◆ EXERCISE REQUIREMENTS
Among the entries below, retype exactly the lines starting with the one with "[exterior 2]" and going on through the one with "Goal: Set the", but not the pictures.

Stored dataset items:
= Beginning of Section =

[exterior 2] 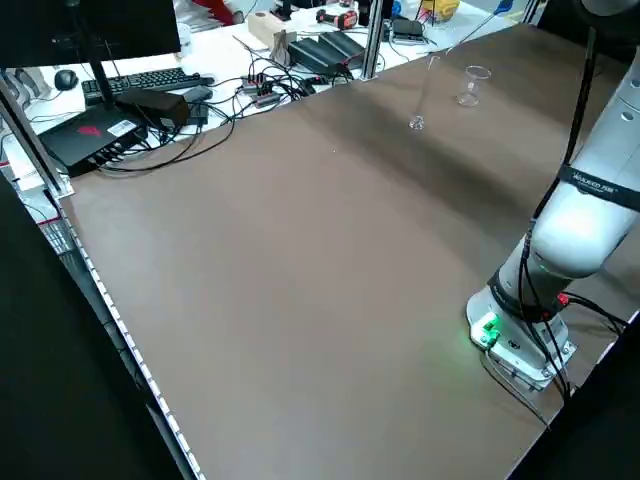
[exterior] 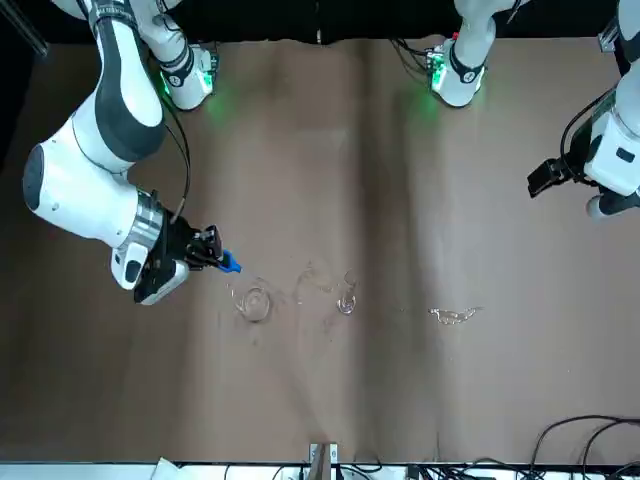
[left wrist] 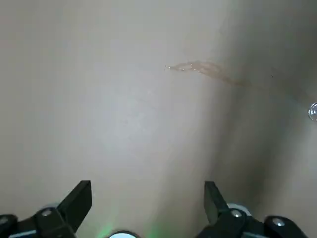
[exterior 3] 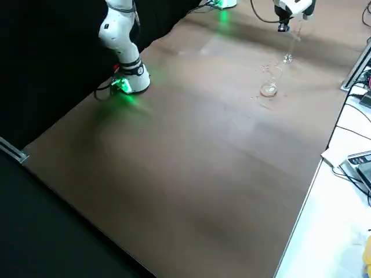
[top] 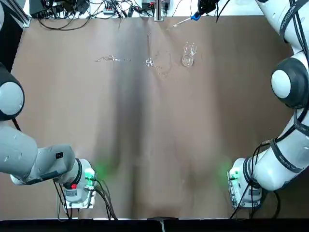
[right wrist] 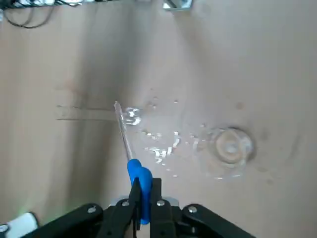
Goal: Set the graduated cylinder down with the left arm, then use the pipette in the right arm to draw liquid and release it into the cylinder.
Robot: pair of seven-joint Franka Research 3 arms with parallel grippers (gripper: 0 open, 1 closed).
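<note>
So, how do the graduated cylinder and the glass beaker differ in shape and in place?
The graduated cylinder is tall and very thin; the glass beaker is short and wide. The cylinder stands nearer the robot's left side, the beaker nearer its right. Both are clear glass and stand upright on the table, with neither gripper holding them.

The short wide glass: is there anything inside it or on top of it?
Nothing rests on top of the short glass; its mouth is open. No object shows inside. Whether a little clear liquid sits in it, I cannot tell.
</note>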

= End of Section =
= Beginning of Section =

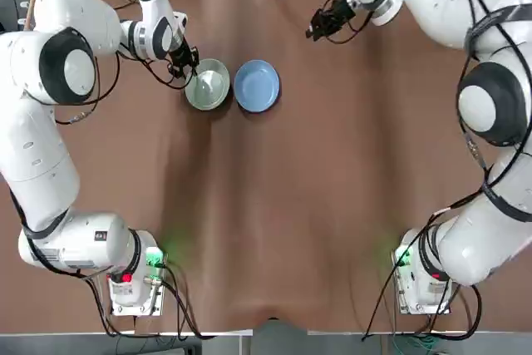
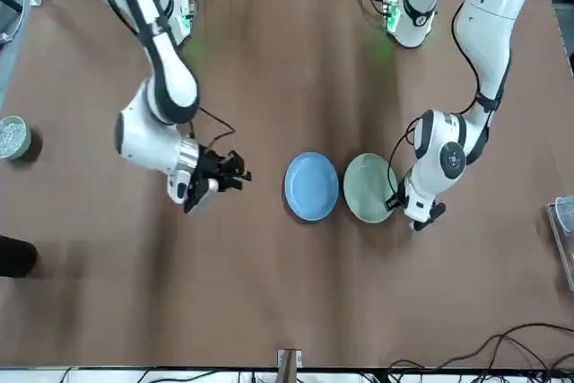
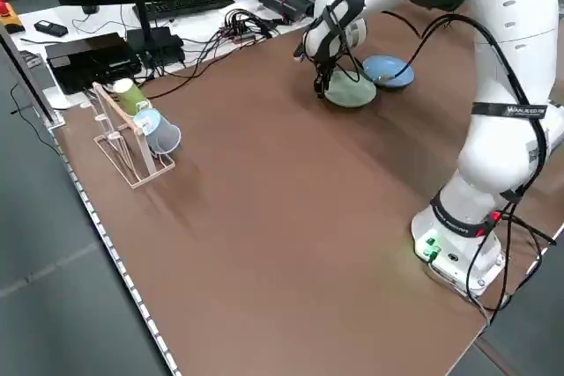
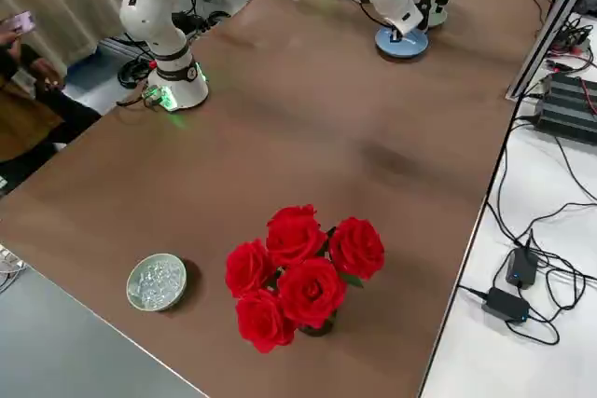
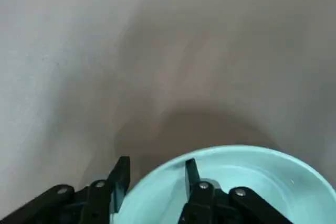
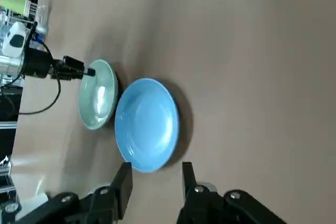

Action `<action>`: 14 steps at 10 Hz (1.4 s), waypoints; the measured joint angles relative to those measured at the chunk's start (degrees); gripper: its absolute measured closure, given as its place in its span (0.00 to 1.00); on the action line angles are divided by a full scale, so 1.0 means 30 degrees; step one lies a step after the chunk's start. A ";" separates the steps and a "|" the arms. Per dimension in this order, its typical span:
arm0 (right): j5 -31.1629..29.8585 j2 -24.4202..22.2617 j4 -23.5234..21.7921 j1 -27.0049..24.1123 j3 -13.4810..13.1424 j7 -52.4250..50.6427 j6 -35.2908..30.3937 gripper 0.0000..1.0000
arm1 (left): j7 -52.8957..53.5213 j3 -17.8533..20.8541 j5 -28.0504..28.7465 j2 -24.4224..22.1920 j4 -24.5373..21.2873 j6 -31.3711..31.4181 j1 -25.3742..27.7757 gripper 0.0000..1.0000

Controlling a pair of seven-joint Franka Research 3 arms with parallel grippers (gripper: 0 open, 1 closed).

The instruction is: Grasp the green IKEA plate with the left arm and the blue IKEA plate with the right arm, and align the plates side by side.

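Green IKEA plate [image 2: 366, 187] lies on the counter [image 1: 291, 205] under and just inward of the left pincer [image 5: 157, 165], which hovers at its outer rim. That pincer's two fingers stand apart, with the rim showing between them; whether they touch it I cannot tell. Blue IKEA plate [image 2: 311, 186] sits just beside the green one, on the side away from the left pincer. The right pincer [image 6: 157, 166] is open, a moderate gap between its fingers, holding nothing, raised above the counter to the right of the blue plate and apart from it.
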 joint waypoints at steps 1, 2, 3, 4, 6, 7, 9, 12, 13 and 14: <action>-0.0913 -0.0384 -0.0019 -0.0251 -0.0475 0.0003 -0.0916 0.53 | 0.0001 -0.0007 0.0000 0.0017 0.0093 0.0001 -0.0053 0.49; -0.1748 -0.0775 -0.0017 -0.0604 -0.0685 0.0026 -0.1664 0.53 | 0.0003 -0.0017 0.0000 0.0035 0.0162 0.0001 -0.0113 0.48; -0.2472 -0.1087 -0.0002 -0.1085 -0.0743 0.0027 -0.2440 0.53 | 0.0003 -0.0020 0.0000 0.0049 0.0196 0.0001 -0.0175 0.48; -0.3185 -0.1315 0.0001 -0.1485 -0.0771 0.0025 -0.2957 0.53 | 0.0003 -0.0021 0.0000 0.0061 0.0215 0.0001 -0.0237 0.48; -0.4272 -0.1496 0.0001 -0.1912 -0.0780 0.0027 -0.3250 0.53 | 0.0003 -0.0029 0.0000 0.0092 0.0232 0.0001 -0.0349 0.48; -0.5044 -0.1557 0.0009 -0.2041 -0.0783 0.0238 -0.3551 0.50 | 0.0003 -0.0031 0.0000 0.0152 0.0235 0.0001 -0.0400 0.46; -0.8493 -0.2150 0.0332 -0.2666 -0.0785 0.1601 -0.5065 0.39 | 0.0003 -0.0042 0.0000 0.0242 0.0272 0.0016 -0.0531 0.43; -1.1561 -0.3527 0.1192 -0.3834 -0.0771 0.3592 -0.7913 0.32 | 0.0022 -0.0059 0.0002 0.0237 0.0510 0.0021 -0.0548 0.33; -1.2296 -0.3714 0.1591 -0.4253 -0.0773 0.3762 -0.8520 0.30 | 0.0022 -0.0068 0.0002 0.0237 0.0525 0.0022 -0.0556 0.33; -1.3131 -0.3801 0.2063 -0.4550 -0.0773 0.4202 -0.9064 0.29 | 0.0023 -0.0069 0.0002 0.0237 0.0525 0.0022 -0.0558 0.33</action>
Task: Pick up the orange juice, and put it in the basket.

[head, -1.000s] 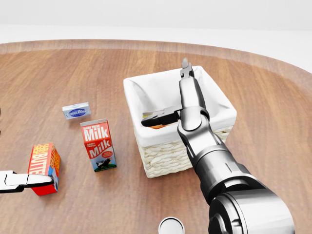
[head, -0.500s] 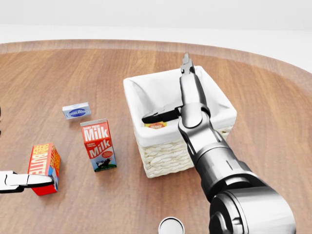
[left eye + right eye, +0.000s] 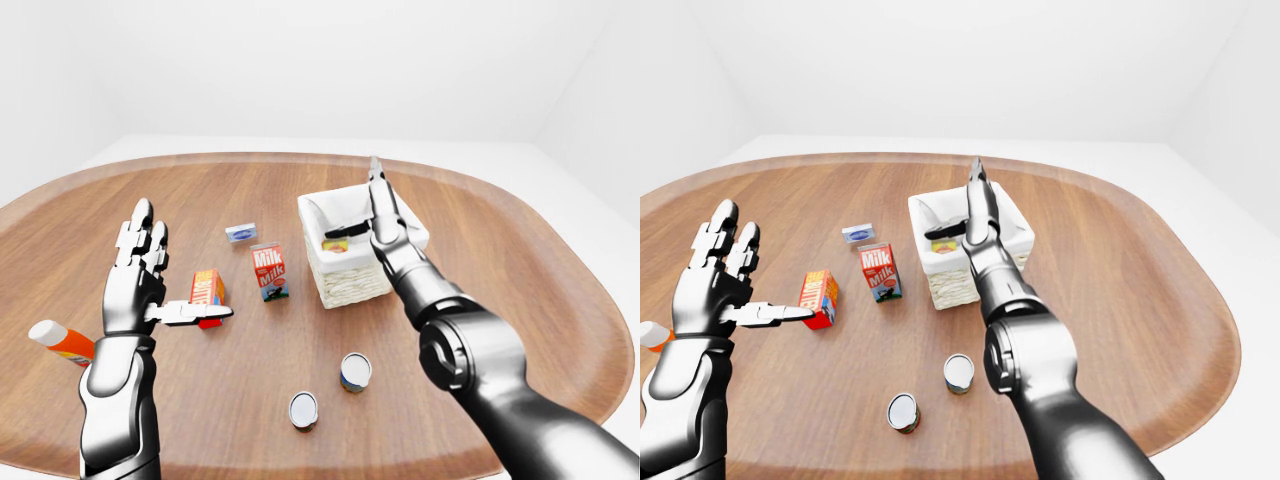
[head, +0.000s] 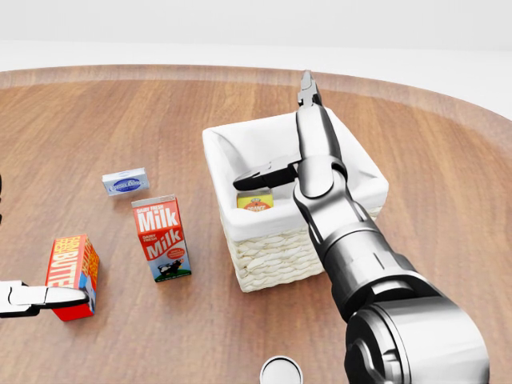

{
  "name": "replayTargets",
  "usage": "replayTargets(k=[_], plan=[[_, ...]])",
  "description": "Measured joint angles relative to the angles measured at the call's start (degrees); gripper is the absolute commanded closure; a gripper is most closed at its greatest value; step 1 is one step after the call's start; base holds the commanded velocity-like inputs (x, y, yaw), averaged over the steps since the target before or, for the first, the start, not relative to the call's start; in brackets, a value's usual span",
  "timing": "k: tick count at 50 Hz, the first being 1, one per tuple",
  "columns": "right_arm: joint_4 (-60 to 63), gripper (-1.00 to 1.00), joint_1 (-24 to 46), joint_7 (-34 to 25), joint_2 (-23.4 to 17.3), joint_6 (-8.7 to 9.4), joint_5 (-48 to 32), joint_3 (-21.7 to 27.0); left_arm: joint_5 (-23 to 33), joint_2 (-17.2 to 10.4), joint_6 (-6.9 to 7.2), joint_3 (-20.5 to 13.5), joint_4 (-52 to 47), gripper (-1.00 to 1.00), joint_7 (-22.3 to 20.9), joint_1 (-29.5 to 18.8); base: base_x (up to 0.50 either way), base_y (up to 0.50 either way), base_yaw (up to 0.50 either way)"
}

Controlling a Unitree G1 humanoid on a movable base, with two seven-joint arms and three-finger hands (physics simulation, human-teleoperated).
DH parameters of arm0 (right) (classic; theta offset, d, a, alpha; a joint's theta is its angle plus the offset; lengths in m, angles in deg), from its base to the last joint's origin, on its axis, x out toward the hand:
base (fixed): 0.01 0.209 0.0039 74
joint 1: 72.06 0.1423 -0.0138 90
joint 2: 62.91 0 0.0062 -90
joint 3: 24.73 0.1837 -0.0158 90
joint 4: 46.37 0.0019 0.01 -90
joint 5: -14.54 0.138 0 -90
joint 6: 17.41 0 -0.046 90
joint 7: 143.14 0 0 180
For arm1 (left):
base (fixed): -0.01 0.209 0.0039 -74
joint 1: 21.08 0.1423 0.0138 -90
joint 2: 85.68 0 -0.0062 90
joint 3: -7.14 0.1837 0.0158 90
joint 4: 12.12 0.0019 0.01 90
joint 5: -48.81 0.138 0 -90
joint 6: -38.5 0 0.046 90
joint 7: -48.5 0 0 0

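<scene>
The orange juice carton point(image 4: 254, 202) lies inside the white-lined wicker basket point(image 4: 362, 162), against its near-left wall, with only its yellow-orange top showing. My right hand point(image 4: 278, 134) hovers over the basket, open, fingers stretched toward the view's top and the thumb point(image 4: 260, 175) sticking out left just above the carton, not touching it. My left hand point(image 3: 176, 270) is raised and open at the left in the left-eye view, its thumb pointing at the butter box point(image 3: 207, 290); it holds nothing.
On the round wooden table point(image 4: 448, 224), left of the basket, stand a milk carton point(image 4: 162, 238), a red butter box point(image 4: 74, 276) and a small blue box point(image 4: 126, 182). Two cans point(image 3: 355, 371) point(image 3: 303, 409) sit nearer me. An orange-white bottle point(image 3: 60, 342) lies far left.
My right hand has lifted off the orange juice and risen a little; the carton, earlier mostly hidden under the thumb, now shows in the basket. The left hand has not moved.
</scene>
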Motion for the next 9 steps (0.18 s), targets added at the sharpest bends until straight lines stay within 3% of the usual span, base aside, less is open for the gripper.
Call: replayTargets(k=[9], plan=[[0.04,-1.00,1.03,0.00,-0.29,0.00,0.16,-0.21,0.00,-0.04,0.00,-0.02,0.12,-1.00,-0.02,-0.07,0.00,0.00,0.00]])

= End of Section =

◆ ANSWER BELOW
[exterior 2] 
[exterior] 
[left wrist] 
[exterior 3] 
[top] 
[right wrist] 
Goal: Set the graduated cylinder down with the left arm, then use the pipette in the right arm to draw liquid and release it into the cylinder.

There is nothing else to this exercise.